Re: acpi_os_allocate(GFP_KERNEL) (was Re: acpi_evaluate_integer broken by design)

From: Rafael J. Wysocki
Date: Tue Dec 16 2008 - 10:35:00 EST


On Tuesday, 16 of December 2008, Andrew Morton wrote:
> On Tue, 16 Dec 2008 00:24:43 -0500 (EST) Len Brown <lenb@xxxxxxxxxx> wrote:
>
> > > Obviously, it is even better to do neither. It is a basic and
> > > oft-reoccurring design mistake for a low-level piece of code to
> > > hardwire its GFP_foo decision. The gfp_t should be passed in from the
> > > callers, all the way down the chain from the top-level code which
> > > actually knows what state this thread of control is in.
> >
> > Here the caller does not know.
>
> I bet it does it's just that the caller is thirty five levels of
> function call higher up...
>
> > The crux of the problem it that the AML interpreter
> > may need to allocate memory and thus may sleep.

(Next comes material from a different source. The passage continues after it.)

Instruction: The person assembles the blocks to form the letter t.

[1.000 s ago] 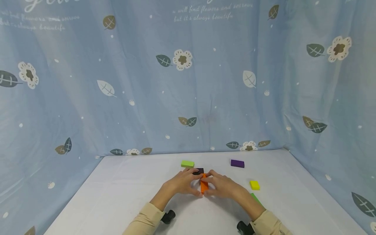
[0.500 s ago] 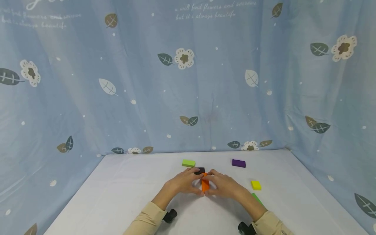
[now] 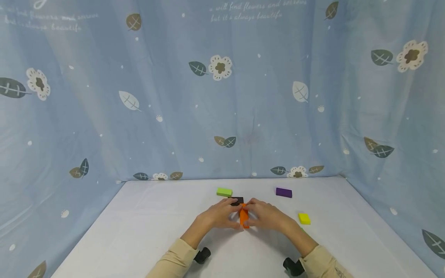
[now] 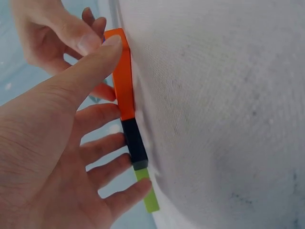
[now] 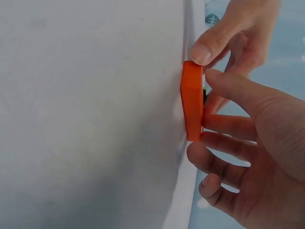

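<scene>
An orange rectangular block [image 3: 244, 217] lies lengthwise on the white table, its far end meeting a black block [image 3: 238, 200]. My left hand [image 3: 219, 214] pinches the orange block, thumb on its near end and index finger near its far end. In the left wrist view, other left fingers rest along the black block, and a lime green block [image 4: 148, 194] shows beyond it. My right hand [image 3: 267, 217] is at the orange block's right side. Its index and middle fingers touch that side near the far end, while its thumb [image 5: 228, 86] stands slightly off the block.
Toward the back right lies a purple block [image 3: 284, 192]. A yellow block [image 3: 304, 219] sits right of my right hand, and a green block [image 3: 302, 229] is mostly hidden by the right forearm. A blue patterned curtain [image 3: 174, 116] borders the table's back and sides.
My right thumb has moved from the orange block's near end, forward and a little away. The left hand and the blocks keep their arrangement; the whole head view has shifted slightly.
</scene>
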`<state>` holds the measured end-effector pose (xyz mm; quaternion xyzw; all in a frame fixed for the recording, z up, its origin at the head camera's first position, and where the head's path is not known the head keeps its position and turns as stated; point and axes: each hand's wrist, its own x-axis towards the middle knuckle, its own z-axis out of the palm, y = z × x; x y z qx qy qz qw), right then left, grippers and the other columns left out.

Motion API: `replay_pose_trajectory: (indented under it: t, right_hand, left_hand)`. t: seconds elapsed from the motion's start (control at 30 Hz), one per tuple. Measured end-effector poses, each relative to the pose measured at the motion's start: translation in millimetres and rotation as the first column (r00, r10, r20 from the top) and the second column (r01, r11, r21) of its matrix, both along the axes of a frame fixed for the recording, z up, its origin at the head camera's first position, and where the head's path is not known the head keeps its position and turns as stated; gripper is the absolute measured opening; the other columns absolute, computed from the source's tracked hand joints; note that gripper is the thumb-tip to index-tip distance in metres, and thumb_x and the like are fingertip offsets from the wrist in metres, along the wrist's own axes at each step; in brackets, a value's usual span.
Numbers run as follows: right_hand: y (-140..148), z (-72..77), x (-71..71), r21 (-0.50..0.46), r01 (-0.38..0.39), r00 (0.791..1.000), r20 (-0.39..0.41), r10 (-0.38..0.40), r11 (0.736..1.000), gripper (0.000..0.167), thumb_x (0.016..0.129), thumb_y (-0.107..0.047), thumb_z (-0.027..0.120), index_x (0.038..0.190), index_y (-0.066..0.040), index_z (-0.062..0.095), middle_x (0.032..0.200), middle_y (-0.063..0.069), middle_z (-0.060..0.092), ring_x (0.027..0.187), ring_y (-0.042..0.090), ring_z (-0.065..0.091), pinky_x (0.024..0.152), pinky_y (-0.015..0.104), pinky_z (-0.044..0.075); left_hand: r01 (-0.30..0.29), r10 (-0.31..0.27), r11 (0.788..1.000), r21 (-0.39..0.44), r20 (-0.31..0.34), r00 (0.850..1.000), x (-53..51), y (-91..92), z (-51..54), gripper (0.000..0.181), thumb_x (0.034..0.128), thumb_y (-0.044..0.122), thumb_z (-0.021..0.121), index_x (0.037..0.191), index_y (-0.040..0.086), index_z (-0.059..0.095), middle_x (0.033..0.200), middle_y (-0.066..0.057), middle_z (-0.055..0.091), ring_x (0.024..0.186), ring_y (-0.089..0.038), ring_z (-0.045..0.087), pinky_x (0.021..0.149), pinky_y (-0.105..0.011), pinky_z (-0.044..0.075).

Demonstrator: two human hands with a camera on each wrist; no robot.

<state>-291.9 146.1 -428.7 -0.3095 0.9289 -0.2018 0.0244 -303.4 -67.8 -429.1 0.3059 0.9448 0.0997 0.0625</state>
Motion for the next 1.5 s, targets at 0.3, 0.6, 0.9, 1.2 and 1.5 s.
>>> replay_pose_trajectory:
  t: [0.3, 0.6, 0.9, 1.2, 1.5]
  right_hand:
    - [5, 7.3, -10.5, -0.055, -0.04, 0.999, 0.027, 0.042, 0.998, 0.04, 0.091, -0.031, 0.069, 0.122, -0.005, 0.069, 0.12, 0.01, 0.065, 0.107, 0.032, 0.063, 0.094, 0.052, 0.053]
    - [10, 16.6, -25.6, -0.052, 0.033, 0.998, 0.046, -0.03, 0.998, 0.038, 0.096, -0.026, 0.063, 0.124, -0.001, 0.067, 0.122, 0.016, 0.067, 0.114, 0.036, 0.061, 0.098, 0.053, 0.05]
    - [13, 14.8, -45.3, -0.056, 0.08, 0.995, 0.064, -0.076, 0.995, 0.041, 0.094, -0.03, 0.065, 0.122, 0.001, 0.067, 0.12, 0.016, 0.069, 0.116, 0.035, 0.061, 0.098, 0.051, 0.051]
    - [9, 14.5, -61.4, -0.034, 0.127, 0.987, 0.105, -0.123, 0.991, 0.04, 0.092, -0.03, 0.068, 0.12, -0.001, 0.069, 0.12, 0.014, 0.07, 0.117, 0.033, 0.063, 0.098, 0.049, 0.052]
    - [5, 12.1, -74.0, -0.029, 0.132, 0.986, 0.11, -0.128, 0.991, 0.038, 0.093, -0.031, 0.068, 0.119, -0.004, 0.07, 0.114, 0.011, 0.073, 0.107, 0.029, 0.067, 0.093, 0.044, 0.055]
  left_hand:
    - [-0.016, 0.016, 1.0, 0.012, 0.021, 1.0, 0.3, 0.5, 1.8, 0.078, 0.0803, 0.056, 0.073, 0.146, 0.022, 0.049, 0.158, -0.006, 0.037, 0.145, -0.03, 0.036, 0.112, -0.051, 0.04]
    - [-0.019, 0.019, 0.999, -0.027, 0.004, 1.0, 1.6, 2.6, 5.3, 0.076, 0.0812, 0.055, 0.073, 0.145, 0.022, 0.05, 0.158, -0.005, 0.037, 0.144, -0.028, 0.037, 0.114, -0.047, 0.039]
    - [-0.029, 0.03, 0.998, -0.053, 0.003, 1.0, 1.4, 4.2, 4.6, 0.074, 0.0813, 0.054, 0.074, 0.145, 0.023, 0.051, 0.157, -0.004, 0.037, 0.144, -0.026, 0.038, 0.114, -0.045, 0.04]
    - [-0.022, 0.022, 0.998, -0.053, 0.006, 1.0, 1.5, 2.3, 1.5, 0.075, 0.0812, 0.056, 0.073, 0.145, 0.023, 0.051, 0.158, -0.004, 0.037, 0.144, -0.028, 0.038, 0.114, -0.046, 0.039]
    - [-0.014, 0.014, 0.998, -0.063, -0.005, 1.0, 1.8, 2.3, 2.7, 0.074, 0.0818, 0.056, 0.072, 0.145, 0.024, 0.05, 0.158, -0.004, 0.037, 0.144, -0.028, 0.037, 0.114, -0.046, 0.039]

> > Under nominal conditions the interpreter only runs in
> > user-context and allocatges with GFP_KERNEL
> > so sleeping is just dandy.
> >
> > But AML also needs to run at boot time and at resume time
> > to do things like configure interrupts before interrupts are
> > enabled...
> >
> > boot-time is handled by _cond_resched()

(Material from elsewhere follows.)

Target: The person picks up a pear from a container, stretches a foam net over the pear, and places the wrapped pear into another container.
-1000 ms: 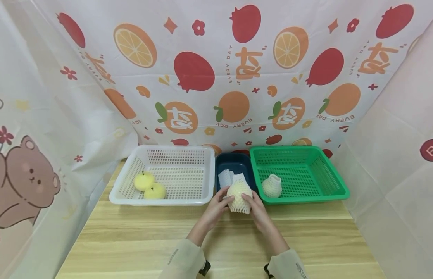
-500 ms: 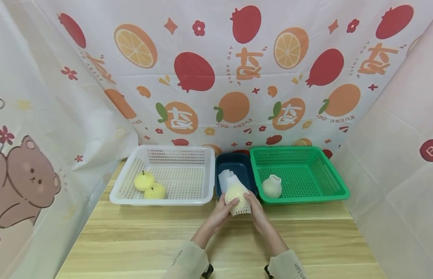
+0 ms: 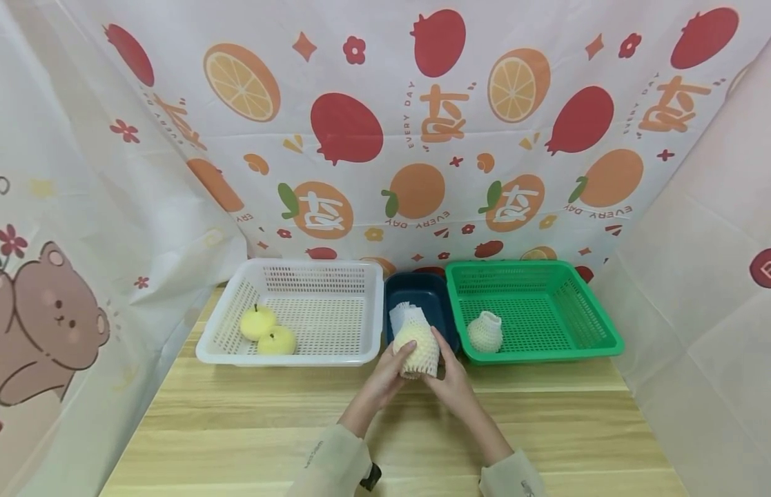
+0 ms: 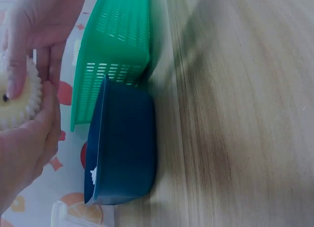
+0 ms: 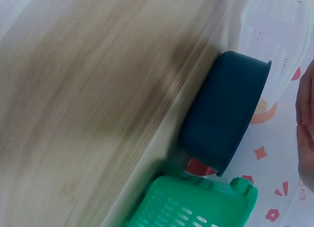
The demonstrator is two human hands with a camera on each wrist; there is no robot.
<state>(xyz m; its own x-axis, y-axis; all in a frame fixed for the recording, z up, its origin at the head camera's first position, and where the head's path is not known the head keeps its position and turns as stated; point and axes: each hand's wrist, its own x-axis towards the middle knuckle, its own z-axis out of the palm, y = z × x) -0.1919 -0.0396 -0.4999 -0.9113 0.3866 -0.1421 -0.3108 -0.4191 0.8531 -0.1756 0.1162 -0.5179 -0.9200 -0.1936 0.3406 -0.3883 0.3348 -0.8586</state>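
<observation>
A pale yellow pear in a white foam net [image 3: 416, 348] is held up over the front of the dark blue bin. My left hand [image 3: 387, 376] grips its left side, thumb across the front. At its right and lower end, my right hand [image 3: 455, 388] holds it between thumb and fingers. In the left wrist view the pear's bare end [image 4: 10, 106] shows inside the net's fringed opening, and the right thumb [image 4: 17, 77] presses on it. The right wrist view catches only part of a hand [image 5: 305, 124]. Inside the blue bin [image 3: 436, 297] lies loose white foam netting [image 3: 397, 315].
On the left, a white basket [image 3: 335, 359] holds two yellow pears [image 3: 257, 322]. The green basket [image 3: 547, 354] on the right contains one netted fruit [image 3: 485, 333]. All stand along the back of the wooden table [image 3: 267, 428], before a printed curtain.
The netted pear has shifted slightly left and turned more upright. My right hand has slid from its side down toward the net's lower edge; my left hand keeps its grip.
</observation>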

> > not calling __cond_resched unless
> > system_state == SYSTEM_RUNNING
> >
> > I suppose I could do something like this,
> > though I'm not sure of the prettiest place
> > to check system_resume_irqsoff == true,
> > so that is left out for now...
> >
> >
> > ...
> >
> > diff --git a/drivers/acpi/pci_link.c b/drivers/acpi/pci_link.c
> > index e52ad91..def91fa 100644
> > --- a/drivers/acpi/pci_link.c
> > +++ b/drivers/acpi/pci_link.c
> > @@ -320,7 +320,7 @@ static int acpi_pci_link_set(struct acpi_pci_link *link, int irq)
> > if (!link || !irq)
> > return -EINVAL;
> >
> > - resource = kzalloc(sizeof(*resource) + 1, irqs_disabled() ? GFP_ATOMIC: GFP_KERNEL);
> > + resource = kzalloc(sizeof(*resource) + 1, GFP_KERNEL);
> > if (!resource)
> > return -ENOMEM;
> >
> > diff --git a/drivers/acpi/power.c b/drivers/acpi/power.c
> > index bb7d50d..27243f9 100644
> > --- a/drivers/acpi/power.c
> > +++ b/drivers/acpi/power.c
> > @@ -218,8 +218,7 @@ static int acpi_power_on(acpi_handle handle, struct acpi_device *dev)
> > }
> >
> > if (!found) {
> > - ref = kmalloc(sizeof (struct acpi_power_reference),
> > - irqs_disabled() ? GFP_ATOMIC : GFP_KERNEL);
> > + ref = kmalloc(sizeof (struct acpi_power_reference), GFP_KERNEL);
> > if (!ref) {
> > ACPI_DEBUG_PRINT((ACPI_DB_INFO, "kmalloc() failed\n"));
> > mutex_unlock(&resource->resource_lock);
> > diff --git a/include/acpi/platform/aclinux.h b/include/acpi/platform/aclinux.h
> > index 029c8c0..9fbf73f 100644
> > --- a/include/acpi/platform/aclinux.h
> > +++ b/include/acpi/platform/aclinux.h
> > @@ -121,17 +121,16 @@ static inline acpi_thread_id acpi_os_get_thread_id(void)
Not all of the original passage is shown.